The German federal ministry of finance, in guidance issued in 2018, held that bitcoin mining is a nontaxable transaction under value-added tax law. With regard to the income tax treatment of mining, the federal minister of finance and the tax authorities of the German states are currently discussing that issue, and respective guidance will be published once an agreement has been reached. In December 2017, then-Parliamentary State Secretary in the Federal Ministry of Finance Michael Meister stated that occasionally performed mining could qualify as “other income” within the meaning of the Income Tax Act, which is only taxable if it exceeds 256 Euros (about US$310) in a calendar year. On the other hand, if cryptocurrencies are acquired or generated in the course of business with the aim of making a profit, proceeds from the disposal or exchange represent assessable income.

It appears that there is no official guidance with regard to the tax treatment of staked tokens, airdrops, or forks.

I. Introduction

The German Banking Act qualifies cryptoassets as financial instruments.[1] Cryptoassets are defined as “a digital representation of value that is not issued or guaranteed by a central bank or a public authority and does not possess a legal status of currency or money, but is accepted by natural or legal persons as a means of exchange or payment instrument or serves investment purposes due to an agreement or established practice, and which can be transferred, stored, and traded electronically.’’[2] Undertakings and persons who arrange the acquisition of tokens, sell or purchase tokens on a commercial basis, or carry out principal brokering services in tokens via online trading platforms, among others, are generally required to obtain authorization from the German Federal Financial Supervisory Authority (Bundesanstalt für Finanzdienstleistungsaufsicht, BaFin) in advance.[3] Mining and the sale of mined or acquired tokens are generally not transactions that require authorization from BaFin.[4] However, additional factors might trigger the obligation to obtain prior authorization, for example, in a mining pool.[5]
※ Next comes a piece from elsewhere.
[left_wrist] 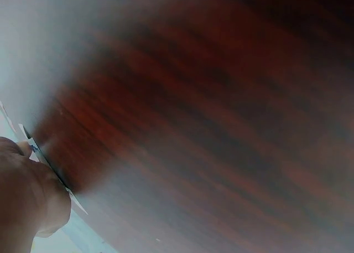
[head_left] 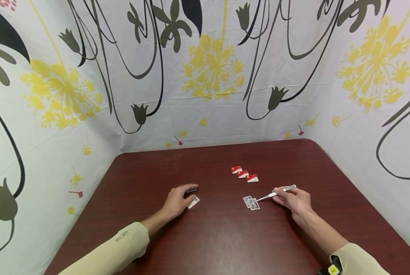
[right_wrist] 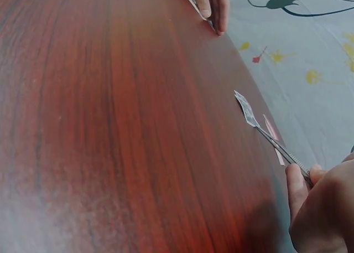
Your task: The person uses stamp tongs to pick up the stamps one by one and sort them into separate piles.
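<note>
My right hand (head_left: 296, 199) pinches a pair of silver tweezers (head_left: 270, 195) between thumb and fingers. The tweezers' tips reach the edge of two overlapping small grey-and-white printed cards (head_left: 254, 204) lying on the table. Over to the left, my left hand (head_left: 177, 200) rests with its thumb on a small pale card (head_left: 193, 202). Its fingertips lie on a dark card (head_left: 191, 189) with a light border, partly hidden beneath them. In the left wrist view only part of the left hand (left_wrist: 41, 195) shows, beside thin card edges.
Behind the grey cards, three red-and-white cards (head_left: 242, 174) lie in a diagonal row. The dark red wood-grain table (head_left: 212, 240) has rounded far corners. Patterned white cloth (head_left: 205, 114) hangs around its back and sides.
</note>
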Motion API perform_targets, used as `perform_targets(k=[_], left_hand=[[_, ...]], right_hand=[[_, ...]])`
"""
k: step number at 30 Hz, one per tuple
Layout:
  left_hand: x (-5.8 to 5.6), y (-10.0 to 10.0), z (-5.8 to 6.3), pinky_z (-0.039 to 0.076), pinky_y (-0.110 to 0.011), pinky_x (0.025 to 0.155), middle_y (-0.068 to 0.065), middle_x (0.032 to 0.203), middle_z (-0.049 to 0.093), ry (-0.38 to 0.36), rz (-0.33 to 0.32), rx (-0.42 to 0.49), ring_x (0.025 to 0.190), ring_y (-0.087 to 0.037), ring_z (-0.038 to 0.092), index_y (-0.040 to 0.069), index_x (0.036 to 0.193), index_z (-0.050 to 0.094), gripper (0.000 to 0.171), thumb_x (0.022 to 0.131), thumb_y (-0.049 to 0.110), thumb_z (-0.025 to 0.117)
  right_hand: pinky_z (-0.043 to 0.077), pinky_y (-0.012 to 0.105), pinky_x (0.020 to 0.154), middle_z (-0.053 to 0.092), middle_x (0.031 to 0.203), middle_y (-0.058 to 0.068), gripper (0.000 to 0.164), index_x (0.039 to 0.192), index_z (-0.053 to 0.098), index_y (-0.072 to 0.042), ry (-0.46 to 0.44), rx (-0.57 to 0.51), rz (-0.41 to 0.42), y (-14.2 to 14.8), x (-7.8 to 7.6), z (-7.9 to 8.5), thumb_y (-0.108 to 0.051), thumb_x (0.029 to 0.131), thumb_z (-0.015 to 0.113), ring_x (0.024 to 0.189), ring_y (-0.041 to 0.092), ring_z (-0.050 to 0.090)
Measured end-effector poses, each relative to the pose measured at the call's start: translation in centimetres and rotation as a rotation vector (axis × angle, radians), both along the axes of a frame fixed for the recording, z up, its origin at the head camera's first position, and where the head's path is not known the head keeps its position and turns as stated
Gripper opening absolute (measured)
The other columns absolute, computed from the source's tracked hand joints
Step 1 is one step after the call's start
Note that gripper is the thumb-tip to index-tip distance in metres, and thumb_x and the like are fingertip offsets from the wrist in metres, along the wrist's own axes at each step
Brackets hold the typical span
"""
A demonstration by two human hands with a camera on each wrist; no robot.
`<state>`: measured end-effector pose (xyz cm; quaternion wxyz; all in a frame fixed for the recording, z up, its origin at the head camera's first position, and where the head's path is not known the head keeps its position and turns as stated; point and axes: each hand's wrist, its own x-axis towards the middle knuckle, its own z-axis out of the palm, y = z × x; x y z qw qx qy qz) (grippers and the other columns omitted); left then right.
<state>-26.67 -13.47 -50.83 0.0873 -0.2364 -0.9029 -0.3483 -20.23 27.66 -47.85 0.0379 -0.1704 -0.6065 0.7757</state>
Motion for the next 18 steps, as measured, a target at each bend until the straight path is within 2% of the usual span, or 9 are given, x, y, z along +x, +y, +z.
perform_targets(k=[7, 14, 18], left_hand=[[0.0, 0.0, 0.0, 0.05, -0.052, 0.108, -0.008, 0.136, 0.071, -0.01, 0.01, 0.002, 0.133, -0.03, 0.063, 0.011, 0.135, 0.073, 0.039, 0.097, 0.009, 0.078], [0.0, 0.0, 0.1, 0.05, -0.052, 0.108, -0.008, 0.136, 0.071, -0.016, 0.007, 0.009, 0.133, -0.03, 0.062, 0.01, 0.135, 0.073, 0.038, 0.097, 0.009, 0.078], [0.0, 0.0, 0.0, 0.05, -0.052, 0.108, -0.007, 0.136, 0.071, -0.016, 0.007, 0.007, 0.133, -0.03, 0.063, 0.011, 0.135, 0.073, 0.038, 0.097, 0.01, 0.078]], right_hand=[[0.063, 0.031, 0.077, 0.078, 0.088, 0.0, 0.02, 0.113, 0.066, 0.015, 0.027, 0.078, -0.01, -0.3, -0.3, 0.5, 0.002, 0.099, 0.071, 0.077, 0.013, 0.078], [0.063, 0.031, 0.076, 0.079, 0.086, -0.002, 0.018, 0.109, 0.068, 0.013, 0.105, 0.178, -0.026, -0.6, -0.4, 1.1, 0.0, 0.098, 0.074, 0.078, 0.011, 0.078], [0.063, 0.031, 0.075, 0.079, 0.085, -0.003, 0.019, 0.109, 0.067, 0.014, 0.12, 0.191, -0.041, -0.6, -0.3, 1.2, 0.0, 0.098, 0.074, 0.078, 0.01, 0.078]])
In February 2018, the German federal ministry of finance published guidance on the value-added tax (VAT) treatment of bitcoin and other virtual currencies. It determined that transactions to exchange a traditional currency for bitcoin or other virtual currencies and vice versa constitute the taxable supply of other services for consideration, but fall under the exemption from VAT. It stated that bitcoin or other virtual currencies that are used simply as a means of payment are treated the same as traditional means of payment. Using bitcoin or other virtual currencies for no other purpose than as a means of payment is therefore not taxable.[6] Virtual gaming money, meaning in-game currencies, particularly in online games, is not exempt, because it does not constitute a means of payment within the meaning of VAT law.[7] This guidance is in line with the European Court of Justice Hedqvist decision from October 22, 2015.[8] The German VAT Application Decree was amended accordingly.[9]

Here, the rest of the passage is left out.